**TASK BRIEF:** Copy out every line in the entries below that includes "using".
+===+
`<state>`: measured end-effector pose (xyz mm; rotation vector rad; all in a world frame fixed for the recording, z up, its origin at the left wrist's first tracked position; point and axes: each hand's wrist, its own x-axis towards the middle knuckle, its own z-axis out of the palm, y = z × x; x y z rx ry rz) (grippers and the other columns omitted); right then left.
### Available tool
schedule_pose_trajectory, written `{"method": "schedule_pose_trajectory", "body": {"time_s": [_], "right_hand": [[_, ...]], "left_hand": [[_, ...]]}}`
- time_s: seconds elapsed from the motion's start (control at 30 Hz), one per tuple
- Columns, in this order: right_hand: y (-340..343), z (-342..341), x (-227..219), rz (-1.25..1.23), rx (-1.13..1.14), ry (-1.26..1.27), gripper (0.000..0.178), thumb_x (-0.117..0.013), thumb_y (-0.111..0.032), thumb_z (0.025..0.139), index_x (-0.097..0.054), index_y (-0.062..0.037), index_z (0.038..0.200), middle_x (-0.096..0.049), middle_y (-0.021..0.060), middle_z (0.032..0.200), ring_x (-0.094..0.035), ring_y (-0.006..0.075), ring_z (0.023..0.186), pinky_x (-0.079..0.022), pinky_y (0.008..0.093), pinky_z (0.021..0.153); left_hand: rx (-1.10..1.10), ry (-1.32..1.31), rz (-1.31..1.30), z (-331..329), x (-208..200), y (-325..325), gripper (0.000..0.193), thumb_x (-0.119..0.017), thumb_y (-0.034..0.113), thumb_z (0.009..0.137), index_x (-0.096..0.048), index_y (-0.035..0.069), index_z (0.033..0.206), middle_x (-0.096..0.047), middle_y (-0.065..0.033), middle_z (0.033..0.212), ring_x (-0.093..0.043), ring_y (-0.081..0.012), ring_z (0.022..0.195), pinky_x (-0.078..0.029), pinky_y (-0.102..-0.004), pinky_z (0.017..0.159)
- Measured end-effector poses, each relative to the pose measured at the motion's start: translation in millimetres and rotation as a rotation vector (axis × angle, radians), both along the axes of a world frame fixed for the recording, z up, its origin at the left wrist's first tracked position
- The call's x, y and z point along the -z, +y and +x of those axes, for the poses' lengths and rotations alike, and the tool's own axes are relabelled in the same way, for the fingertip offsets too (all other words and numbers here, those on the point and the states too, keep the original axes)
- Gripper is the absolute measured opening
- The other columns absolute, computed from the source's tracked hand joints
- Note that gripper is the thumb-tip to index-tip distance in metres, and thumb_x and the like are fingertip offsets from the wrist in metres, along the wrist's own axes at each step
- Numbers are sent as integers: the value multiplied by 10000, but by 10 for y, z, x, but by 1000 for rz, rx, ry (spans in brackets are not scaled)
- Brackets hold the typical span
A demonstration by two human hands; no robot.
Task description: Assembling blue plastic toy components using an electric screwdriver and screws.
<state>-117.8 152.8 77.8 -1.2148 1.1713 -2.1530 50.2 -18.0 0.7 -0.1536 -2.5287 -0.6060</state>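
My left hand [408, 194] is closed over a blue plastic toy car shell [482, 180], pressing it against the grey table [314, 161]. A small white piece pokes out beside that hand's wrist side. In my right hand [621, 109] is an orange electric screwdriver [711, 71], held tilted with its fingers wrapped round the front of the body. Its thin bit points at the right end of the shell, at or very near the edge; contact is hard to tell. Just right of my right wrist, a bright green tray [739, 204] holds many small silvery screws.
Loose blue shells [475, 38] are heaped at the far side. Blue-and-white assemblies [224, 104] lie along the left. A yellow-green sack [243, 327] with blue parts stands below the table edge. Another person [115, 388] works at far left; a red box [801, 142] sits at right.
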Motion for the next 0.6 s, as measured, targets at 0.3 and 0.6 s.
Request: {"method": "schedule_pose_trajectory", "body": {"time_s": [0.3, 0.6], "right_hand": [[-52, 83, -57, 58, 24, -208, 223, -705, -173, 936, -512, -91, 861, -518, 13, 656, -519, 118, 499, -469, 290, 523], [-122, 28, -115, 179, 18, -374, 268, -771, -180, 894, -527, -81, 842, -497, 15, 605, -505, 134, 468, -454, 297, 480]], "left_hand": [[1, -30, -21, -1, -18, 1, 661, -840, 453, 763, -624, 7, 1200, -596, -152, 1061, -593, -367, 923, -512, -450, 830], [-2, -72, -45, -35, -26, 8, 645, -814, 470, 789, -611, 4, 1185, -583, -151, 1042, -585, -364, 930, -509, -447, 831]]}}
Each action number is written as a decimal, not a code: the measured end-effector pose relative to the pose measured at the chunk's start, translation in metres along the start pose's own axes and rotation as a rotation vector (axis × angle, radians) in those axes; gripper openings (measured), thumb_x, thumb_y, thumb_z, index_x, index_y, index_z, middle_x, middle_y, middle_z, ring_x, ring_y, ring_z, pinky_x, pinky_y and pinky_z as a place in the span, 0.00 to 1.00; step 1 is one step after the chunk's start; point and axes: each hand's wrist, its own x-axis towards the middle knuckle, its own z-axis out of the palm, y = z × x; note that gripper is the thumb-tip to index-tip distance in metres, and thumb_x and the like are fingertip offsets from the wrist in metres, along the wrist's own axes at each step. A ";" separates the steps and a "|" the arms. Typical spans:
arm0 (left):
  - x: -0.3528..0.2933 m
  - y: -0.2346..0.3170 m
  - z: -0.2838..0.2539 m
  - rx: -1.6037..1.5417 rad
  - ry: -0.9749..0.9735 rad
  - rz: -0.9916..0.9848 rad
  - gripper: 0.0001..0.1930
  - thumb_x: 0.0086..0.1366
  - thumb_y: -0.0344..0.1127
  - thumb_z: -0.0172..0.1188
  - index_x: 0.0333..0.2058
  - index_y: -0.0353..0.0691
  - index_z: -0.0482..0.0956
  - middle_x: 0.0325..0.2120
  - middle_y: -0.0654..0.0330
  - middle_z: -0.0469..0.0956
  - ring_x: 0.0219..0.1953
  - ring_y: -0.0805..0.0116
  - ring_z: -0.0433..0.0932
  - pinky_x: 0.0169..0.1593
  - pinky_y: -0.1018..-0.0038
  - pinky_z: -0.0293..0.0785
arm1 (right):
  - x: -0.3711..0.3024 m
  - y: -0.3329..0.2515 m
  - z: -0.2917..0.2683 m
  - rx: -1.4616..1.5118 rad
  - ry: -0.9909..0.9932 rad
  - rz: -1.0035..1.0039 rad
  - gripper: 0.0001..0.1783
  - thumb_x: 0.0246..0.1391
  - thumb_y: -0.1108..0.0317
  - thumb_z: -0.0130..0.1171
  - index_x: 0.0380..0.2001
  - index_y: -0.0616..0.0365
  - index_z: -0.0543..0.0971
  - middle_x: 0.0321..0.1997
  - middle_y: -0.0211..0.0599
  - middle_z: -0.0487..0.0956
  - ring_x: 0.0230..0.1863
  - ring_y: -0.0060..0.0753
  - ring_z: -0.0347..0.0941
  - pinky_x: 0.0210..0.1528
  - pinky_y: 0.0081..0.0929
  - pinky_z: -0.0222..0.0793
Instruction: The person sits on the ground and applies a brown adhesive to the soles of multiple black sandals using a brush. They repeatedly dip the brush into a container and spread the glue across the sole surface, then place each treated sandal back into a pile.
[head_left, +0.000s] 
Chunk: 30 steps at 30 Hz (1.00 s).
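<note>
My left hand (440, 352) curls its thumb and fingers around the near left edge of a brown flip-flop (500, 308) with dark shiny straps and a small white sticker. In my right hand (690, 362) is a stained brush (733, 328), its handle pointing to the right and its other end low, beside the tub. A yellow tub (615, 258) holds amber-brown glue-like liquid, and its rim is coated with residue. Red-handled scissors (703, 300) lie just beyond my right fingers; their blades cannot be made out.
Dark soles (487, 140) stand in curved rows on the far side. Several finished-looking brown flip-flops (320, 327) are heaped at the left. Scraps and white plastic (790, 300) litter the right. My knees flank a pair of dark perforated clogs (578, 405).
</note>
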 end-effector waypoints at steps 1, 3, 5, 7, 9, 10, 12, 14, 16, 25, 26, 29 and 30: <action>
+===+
**EXERCISE ANSWER:**
Task description: Assembling blue plastic toy components using an electric screwdriver and screws.
Instruction: The person sits on the ground and applies a brown adhesive to the soles of multiple black sandals using a brush. They repeatedly dip the brush into a container and spread the glue across the sole surface, then place each treated sandal back into a pile.

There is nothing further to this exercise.